[ABOUT THIS EXERCISE]:
Only the lines from the start of the data through the one containing "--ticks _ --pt" belong in your answer; return them exactly.

[DATA IN THIS EXERCISE]:
☆ ☆ ☆

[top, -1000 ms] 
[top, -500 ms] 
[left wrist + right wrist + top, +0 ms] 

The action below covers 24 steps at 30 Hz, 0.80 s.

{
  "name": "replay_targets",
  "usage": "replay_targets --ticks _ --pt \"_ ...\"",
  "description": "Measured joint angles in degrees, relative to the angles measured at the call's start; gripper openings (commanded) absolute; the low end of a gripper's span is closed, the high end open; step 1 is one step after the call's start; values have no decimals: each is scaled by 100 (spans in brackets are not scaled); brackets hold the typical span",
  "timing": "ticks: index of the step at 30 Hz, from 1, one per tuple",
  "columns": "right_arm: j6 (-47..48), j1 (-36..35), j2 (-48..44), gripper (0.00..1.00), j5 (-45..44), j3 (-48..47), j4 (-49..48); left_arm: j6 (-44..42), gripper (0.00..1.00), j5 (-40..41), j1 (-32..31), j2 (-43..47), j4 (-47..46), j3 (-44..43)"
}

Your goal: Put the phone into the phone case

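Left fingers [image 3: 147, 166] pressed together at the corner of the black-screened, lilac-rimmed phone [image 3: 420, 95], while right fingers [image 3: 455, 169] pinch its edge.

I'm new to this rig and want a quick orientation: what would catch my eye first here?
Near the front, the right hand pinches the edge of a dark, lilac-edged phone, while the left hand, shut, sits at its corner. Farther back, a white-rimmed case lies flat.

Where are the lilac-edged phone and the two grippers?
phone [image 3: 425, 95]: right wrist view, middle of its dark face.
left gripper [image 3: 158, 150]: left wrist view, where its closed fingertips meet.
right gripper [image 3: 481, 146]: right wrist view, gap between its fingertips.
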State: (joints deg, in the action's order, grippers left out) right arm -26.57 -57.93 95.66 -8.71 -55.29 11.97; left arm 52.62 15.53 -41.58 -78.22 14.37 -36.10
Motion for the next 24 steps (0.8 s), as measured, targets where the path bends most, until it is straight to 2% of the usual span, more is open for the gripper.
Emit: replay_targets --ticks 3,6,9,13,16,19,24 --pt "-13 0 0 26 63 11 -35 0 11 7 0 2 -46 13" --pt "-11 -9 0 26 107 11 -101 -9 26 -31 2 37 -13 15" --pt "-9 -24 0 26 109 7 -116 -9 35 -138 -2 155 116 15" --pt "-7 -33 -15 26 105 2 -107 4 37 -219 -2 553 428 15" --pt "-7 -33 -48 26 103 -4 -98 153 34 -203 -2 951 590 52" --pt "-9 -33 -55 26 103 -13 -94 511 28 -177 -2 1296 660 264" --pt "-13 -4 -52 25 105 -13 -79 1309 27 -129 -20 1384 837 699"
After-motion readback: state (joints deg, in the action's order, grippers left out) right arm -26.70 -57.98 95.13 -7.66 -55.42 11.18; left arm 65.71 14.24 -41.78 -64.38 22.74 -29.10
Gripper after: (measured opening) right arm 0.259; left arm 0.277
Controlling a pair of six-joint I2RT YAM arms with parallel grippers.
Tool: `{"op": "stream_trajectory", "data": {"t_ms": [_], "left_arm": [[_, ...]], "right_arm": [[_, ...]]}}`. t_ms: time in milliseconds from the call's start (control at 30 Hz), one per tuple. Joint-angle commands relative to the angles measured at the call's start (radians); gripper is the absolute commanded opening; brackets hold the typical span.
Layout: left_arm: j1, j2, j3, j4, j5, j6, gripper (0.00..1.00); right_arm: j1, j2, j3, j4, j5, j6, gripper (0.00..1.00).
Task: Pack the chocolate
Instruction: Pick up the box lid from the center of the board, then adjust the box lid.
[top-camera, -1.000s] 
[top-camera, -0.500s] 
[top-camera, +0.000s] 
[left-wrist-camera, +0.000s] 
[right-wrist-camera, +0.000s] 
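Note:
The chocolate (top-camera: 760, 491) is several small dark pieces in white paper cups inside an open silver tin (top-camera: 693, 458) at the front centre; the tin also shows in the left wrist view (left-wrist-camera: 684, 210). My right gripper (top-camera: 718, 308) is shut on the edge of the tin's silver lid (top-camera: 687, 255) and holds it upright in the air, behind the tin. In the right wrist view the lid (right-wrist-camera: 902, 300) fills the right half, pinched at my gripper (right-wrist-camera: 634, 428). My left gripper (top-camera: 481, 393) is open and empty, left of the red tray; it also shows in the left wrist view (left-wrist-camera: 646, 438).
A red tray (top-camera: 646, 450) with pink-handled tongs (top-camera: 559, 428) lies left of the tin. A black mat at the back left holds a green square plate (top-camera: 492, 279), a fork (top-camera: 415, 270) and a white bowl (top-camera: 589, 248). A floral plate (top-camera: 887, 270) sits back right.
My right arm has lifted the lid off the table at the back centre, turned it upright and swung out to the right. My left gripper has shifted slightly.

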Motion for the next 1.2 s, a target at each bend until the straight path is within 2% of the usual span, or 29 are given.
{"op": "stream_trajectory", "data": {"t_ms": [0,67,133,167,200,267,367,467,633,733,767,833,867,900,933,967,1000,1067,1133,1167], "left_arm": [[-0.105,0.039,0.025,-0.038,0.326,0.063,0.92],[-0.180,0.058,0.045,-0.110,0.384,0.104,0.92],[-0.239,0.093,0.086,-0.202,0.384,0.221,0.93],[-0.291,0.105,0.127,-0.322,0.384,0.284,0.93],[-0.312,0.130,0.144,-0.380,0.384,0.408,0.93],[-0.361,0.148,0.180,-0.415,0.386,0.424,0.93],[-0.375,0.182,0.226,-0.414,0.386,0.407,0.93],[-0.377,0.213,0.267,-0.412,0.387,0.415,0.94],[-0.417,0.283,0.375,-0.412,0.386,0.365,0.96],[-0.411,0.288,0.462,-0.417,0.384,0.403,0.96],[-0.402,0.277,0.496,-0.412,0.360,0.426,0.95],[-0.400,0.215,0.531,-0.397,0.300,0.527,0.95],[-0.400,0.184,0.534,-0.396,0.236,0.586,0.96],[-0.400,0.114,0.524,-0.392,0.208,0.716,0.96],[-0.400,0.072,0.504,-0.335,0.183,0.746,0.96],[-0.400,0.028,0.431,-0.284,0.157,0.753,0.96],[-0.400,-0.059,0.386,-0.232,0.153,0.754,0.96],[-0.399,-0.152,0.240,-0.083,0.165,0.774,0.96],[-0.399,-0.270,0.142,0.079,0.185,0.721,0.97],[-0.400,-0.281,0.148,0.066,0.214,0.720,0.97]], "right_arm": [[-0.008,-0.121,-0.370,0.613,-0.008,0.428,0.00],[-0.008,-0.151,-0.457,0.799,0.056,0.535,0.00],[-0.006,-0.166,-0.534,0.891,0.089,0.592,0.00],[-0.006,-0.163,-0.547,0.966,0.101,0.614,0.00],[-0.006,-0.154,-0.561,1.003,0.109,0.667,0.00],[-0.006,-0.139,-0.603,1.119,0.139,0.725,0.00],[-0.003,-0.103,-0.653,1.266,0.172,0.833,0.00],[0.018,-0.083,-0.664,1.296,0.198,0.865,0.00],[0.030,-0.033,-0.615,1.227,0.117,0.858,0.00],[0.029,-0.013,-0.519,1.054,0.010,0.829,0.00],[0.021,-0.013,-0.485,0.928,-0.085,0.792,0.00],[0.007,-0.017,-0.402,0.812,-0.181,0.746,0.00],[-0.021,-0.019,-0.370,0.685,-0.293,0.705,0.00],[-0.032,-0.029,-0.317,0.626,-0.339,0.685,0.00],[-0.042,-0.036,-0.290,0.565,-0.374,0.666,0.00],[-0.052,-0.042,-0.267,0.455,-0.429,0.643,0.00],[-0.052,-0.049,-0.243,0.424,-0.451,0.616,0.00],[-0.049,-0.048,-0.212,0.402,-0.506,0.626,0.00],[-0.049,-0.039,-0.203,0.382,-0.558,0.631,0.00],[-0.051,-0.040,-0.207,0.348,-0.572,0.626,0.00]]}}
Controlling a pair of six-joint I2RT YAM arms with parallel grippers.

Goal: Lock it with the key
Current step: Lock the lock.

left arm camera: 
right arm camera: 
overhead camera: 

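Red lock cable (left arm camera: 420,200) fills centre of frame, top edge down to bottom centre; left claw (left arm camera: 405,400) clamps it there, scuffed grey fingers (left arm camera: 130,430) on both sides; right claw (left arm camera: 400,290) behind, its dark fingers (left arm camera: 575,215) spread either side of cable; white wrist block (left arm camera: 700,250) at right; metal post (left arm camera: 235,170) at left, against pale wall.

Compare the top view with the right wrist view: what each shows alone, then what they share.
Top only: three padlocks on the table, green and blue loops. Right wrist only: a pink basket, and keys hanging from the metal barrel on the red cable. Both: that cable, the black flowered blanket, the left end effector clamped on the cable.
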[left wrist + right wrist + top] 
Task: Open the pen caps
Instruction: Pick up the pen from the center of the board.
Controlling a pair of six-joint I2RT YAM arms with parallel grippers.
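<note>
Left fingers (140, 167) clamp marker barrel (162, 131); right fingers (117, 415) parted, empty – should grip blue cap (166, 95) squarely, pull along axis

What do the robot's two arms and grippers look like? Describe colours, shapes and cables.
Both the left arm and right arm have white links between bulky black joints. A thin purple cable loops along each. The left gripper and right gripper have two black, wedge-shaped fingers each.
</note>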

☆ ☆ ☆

[SOLUTION TO THE EXERCISE]:
[top, -1000 ms] 
[top, -500 ms] 
[left wrist + right wrist + top, +0 ms] 

The action below covers 24 steps at 30 Hz, 0.80 s.

{
  "name": "replay_targets",
  "usage": "replay_targets --ticks _ --pt \"_ ...\"",

This output has been given in full.